As a project manager, there may be times when you are required to deal with staff who just aren’t performing when compared with their peers. If a member of staff is not delivering, is not performing well or is lacking, then it’s time to step in and take action. But what is the best way to handle such a delicate situation? Here are some tips on how to handle underperformance at work.
What Does Underperformance Mean?
First of all, it is important to know what you are expecting from your staff and what you class as underperformance. It is important that all staff and team members are clear on what is expected of them, what they should be achieving, what their individual targets are and their targets as a team.
They all need a good understanding of the end goal, and a clear layout on how you intend on getting there. Without this, it would not be fair to tell staff that they are not performing well when they have no markers to gauge their performance.

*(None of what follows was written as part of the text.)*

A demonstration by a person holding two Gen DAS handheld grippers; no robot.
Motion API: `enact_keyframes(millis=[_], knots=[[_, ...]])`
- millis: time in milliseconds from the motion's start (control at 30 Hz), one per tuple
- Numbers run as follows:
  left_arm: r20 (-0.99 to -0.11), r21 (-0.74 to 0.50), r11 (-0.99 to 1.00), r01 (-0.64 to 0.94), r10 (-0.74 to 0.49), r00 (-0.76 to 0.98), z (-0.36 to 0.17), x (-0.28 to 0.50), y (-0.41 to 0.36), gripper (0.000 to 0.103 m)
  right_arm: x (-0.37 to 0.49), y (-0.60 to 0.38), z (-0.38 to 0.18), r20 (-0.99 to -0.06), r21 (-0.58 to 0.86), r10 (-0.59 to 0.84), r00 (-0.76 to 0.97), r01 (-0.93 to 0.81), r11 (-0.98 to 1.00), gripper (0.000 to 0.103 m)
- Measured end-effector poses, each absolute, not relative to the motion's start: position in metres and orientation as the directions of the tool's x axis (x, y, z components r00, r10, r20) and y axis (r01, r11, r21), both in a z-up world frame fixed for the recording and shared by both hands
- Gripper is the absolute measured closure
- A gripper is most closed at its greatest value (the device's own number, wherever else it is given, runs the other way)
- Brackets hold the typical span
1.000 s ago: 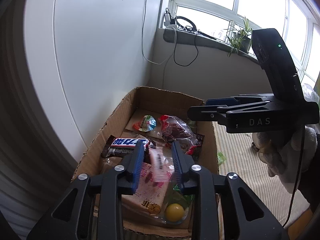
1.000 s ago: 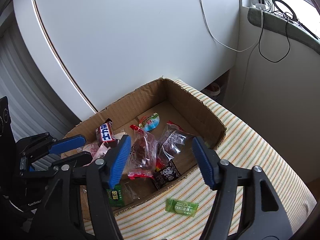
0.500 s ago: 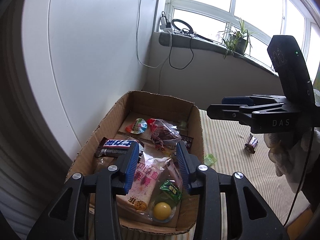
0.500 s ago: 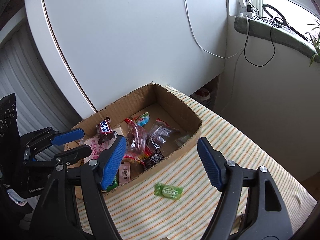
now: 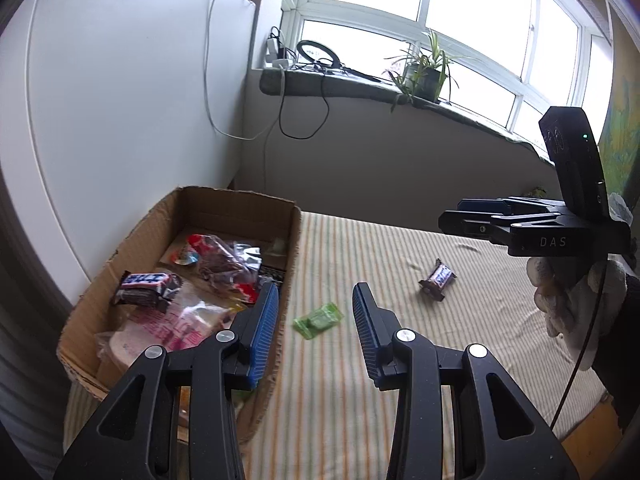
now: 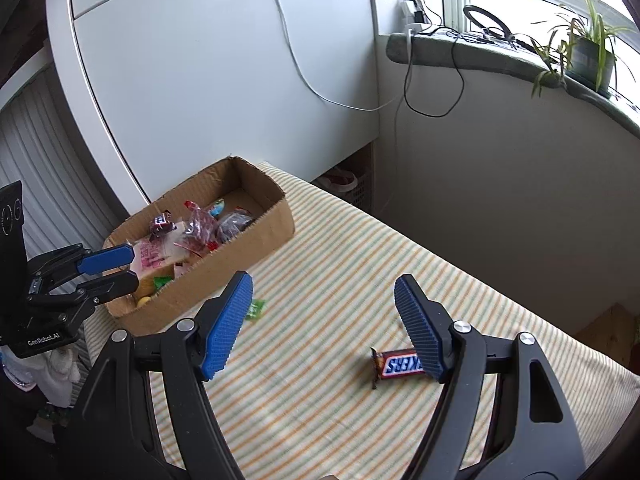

So, when you have clear cut markers, targets and goals, what is underperformance? We would class underperformance as:
- Unsatisfactory work performance. This can mean not completing work duties, missing deadlines or completing work to a lower standard than expected
- Not complying with policies set in place within the workplace or not adhering to procedures
- Behaving unacceptably in the workplace
- Behaviour that is disruptive, negative or unacceptable against other members of staff
Have a Procedure
You need to have clear cut procedures as a manager in order to deal with underperforming staff. This can ensure that you deal with all similar situations consistently.
Step 1: Meet with the underperforming member of staff and explain that you have noticed changes in their behaviour or works patterns and ask why they are underperforming. This can help to clear up any personal issues that may be affecting their performance and give you the chance to offer some help. It helps to also explain and remind them what is expected and to explain how they are underperforming. Remind them of their duties, their role in the overall project, and what is in it for them (skills, bonuses and/or experience).
Step 2: Ask the employee whether they understand what is being asked of them and are clear on their objectives. Check that they are willing to continue to fulfil their role and duties and make it clear that further action will be required if they continue to underperform.
Step 3: Involve your member of staff. Get them to come up with their own solutions as to how they could improve, and ask if there are areas that they need some help with. Perhaps there is some training or learning that they could do with to help them along? And also agree a timescale as to when you will meet again to discuss their improvements.
Step 4: Recognise their improvements and make sure that you voice your recognition of good work and appreciate the member of staff’s efforts.
Above all, don’t let a member of staff who isn’t pulling their weight get away with it for too long. Eventually it could lead to a loss of morale in other people too, leading to much bigger problems.